Using hierarchical models for High dimensional (protein expression) data

I will first outline briefly the type of data I deal with below:
I have 6 (biological) samples.
3 samples got treatment A and the other 3 treatment B.
In each sample, we can measure the expression level of many proteins (1000+).
We assume that many proteins will not be influenced by the treatments and will therefore have similar expression levels in both treatments.
Other proteins will be influenced and can have drastically different expression levels between the two treatments.
We assume that the expression levels are log normal distributed.
(The whole setup is actually quite a bit more complex but this minimal example will demonstrate the problem I struggle with)

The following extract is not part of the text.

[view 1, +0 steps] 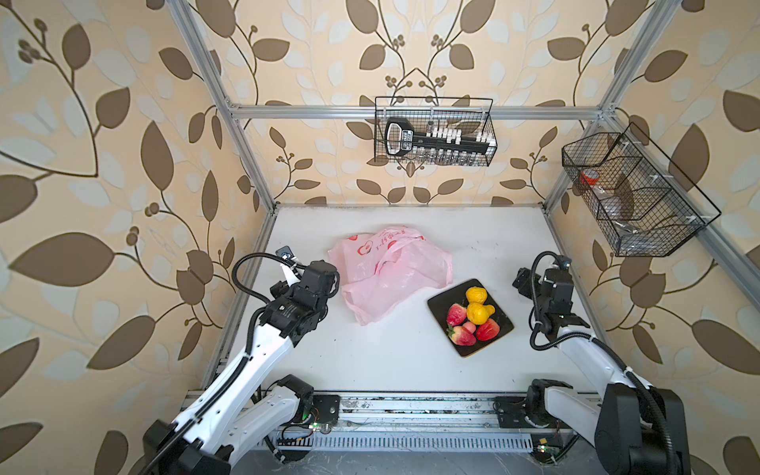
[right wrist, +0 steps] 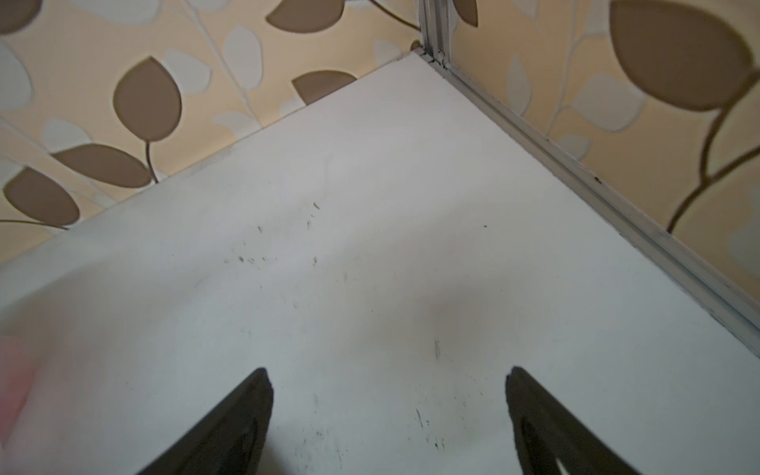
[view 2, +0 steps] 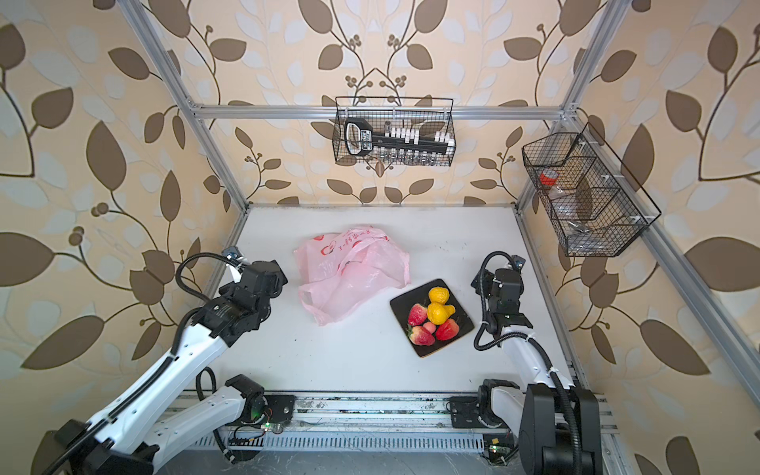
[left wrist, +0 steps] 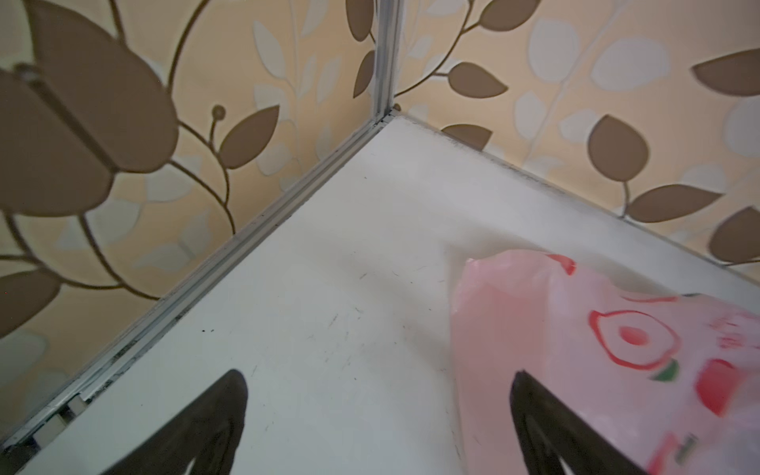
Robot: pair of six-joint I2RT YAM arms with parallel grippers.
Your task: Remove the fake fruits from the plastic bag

The scientific question we try to answer with our model is which proteins have different expression levels between the two treatments.
This is also referred to as a differential expression analysis.

I use BRMS to model this data, and in my mind the most simple model is expressed by the following formula:

log(expression) ~ protein_id + treatment:protein_id

This allows me to compare posteriors of treatment A vs B for each protein separately.
However, this model take a long time to sample has a lot of sampling issues (low ESS)
Therefore I tried the following hierarchical model instead:

log(expression) ~ (1| protein_id) + (1: treatment:protein_id)

After setting a very narrow prior on the sd parameters, I am able to get a model with almost no convergence issues and high ESS and rhat’s around 1. (still takes a couple of hours to sample)

However, I was wondering If could have done this better?

One of the issues I can see is that most proteins does not show difference in expression levels, so the shrinkage on the proteins that have different expression levels might be too much.

Also the treatment A and treatment B parameters within each protein are obviously correlated.
If there is no difference in expression between A and B, then both parameters will be closed to zero (and vice versa).

If anybody has any tips and/or has pointers to material that deals with these type of analyses in Bayesian setting, I would be very happy. :) (maybe for related data such as gene expression)

Best regards and thanks in advance!

I work with a lot of high-dimensional data (amplicon community profiling data usually) - I’m not aware of many resources for working within this kind of framework, at least from a Bayesian hierarchical modelling standpoint. Certainly, frequentist approaches seem to me to tend to take the “fit one model per feature” approach instead of going hierarchical.

One thought I have looking at your model is that you might want to explicitly capture the correlation between treated and untreated coefficients, rather than assuming a-priori they’re uncorrelated. Using brms-style syntax:

log(expression) ~ (1 + treatment | protein_id)

By explicitly estimating the covariance between the two treatments, you will allow for pooling of information across treatment types, and it will potentially give you some insight into how the population of protein responses looks (e.g. if you have a positive correlation, then proteins with high levels of expression in untreated samples would on average have higher proportional change in expression in treated samples).

One other question I would put to you are if there are any sample-specific effects - certainly when working with DNA/RNA sequencing data, sequencing depth is not constant between samples, which can lead to variation in overall counts across all measured features in a sample - not accounting for this variation can lead to misleading results. I’m not sure how protein expression levels are measured so this might not be a problem for you, but it would be worth considering including if you think it’s important.

1 Like


Thanks a lot for your answer (and sorry for my late reply).

You are right, frequentist proteomics and transcriptomics approaches tend to only look at 1 feature ( protein/ gene) at a time and thus missing out on many of the shared information between the thousands of features that can be captured with hierarchical model.
I don’t get why there is no more interest in these approaches. I guess the speed of MCMC on large data is the main bottle neck here.

Indeed, we could expect sample specific “batch” effect in proteomics. I try to deal with these by adding a + (1|sample) in my brms formula.

Thanks for the tip on the correlation between the treatment types! I’ll take a look at it.

I was also thinking about the fact that we expect treatment effect in some of the proteins and none in others . I wonder if I could use the R2D2 prior for this? But I did not figure out how to use it in my case.

Best regards


As you mentioned, you could try the R2D2M2 prior. We have tested the R2D2M2 prior in high dimensional real life settings as you see in our paper here.

Here is a small minimal working example that shows how to set the prior and could help you:

# Read the data
# I am using the popularity dataset, which I found in this brms tutorial

popular2data <- read_sav(file = "")

popular2data <- dplyr::select(popular2data, pupil, class, extrav, sex, texp, popular)

# Specifiy the R2D2 prior 
bprior <- prior(R2D2(mean_R2= 0.5, prec_R2=1 ,cons_D2 = 2, main = TRUE), class = sd) + 
  prior(R2D2(), class = b)

# Model with varying slopes

fit1 <- brm(popular ~ 1 + sex + extrav + texp + (1 + extrav | class),  
              data = popular2data, 
              prior = bprior,
              warmup = 1000,
              iter = 2000, 
              cores = 4, 
              chains = 4, 
              seed = 123) 


Thanks a lot for this answer! I did not had time to try it out in my project yet but I will for sure!